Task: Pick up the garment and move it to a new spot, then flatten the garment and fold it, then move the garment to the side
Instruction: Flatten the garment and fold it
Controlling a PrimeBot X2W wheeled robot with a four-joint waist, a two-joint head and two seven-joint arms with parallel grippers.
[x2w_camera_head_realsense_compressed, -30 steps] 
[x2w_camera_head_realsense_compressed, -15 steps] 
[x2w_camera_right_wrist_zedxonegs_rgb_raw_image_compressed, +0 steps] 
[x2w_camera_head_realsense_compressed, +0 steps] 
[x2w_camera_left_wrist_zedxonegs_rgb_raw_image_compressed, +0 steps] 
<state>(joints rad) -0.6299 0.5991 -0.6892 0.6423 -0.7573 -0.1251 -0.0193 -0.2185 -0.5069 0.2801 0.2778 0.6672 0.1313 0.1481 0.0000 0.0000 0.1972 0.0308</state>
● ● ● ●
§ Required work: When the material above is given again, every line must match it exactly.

§ Solution to the problem:
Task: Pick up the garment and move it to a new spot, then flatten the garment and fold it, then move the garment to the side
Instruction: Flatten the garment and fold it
Controlling a PrimeBot X2W wheeled robot with a four-joint waist, a two-joint head and two seven-joint arms with parallel grippers.
[x2w_camera_head_realsense_compressed, -30 steps] 
[x2w_camera_head_realsense_compressed, -15 steps] 
[x2w_camera_right_wrist_zedxonegs_rgb_raw_image_compressed, +0 steps] 
[x2w_camera_head_realsense_compressed, +0 steps] 
[x2w_camera_left_wrist_zedxonegs_rgb_raw_image_compressed, +0 steps] 
<state>(joints rad) -0.6299 0.5991 -0.6892 0.6423 -0.7573 -0.1251 -0.0193 -0.2185 -0.5069 0.2801 0.2778 0.6672 0.1313 0.1481 0.0000 0.0000 0.1972 0.0308</state>

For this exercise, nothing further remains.